その代わり、お茶は温かいのが配られました。
「はぁ~、陽射しが暖かい…」
「晶子、縁側のお婆さんみたいよ…」
「え~、ならネコ欲しいなぁ」
食休みとして少し時間があるから、まったりとしながらお喋りです。
男子は一部遊んでます。体力無くなるよ?
ふと周囲を見渡してみれば、亮くんが見えました。
長谷部君と一緒の班なのかな? 喋ってますね……長谷部君がほぼ一方的っぽいけども。長谷部君の他にも三人固まってる、あの子達も一緒の班かな?
「ん? 晶子、なに見て……あぁ」
「何々? ……あ~…あ!」
「あっ! ちょっ、神代さん、大変だよ!?」
由紀乃ちゃんの声に、堀さんたちが、反応した。
うちの班全員で見てます。
亮くんと、亮くんを囲うように近づいてきた女子の群を。
「あ~あ、桑崎君囲まれた」
「晶子ちゃん大丈夫?」
「大丈夫と聞かれる意味が解らないよ?」
皆さんの誤解を解くのはもう諦めたよ。
乾いた笑いを返したら、亮くんがこっち見た。そして流れるように、女の子達を長谷部君に押し付けてこっちに来ました。

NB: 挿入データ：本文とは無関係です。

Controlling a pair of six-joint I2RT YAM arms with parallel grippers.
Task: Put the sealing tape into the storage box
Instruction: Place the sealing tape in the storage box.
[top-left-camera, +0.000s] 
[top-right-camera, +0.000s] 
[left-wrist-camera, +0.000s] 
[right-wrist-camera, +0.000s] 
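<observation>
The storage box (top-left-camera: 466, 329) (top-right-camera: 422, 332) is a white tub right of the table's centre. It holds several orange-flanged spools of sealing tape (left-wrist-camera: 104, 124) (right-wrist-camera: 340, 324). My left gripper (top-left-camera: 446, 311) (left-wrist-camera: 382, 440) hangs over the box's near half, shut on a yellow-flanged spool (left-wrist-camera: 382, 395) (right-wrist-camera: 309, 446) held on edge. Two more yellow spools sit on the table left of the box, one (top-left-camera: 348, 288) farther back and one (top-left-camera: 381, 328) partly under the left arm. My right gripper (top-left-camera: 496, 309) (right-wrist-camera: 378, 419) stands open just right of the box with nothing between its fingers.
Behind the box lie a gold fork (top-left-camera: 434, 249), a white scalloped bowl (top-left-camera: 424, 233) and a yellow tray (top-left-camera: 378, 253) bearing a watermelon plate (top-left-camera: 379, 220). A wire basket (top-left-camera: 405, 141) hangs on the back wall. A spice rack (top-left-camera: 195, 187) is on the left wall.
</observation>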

ってちょっと、何でこっちに来るの? 女の子達の目が怖いよ~。
「晶子」
「亮くん、長谷部君と一緒の班なんだね」
仲良いね。と言えば、眉間に一瞬皺が寄った。
嫌なの!?
そしてナチュラルに私の隣に座るのね。
堀さんと高木さんがにやにやしながら後退りしちゃったよ。
由紀乃ちゃんは慣れちゃったからか、普通の表情でお茶飲んでる。……慣れないで欲しいなぁ。
「いつの間にか長谷部が隣にいて、班を作られてたんだ。アイツといると女子が寄ってくるから嫌なんだ」
「あ~、長谷部君は気さくだから、話し掛け易いのかな?」
亮くん一人だとだいたい女の子は遠巻きだしね。
ため息吐いてお茶を飲む亮くんに、苦笑しかでないです。頑張れって言うのも、何か違うよね。
「…神代さ~ん、そのお茶あなたの…」
「間接キスぅ、とか…既に当たり前な感じ?」
「いちいち気にしてたら、疲れるだけよ、放っておきなさい」
何か由紀乃ちゃんが酷いこと言ってる。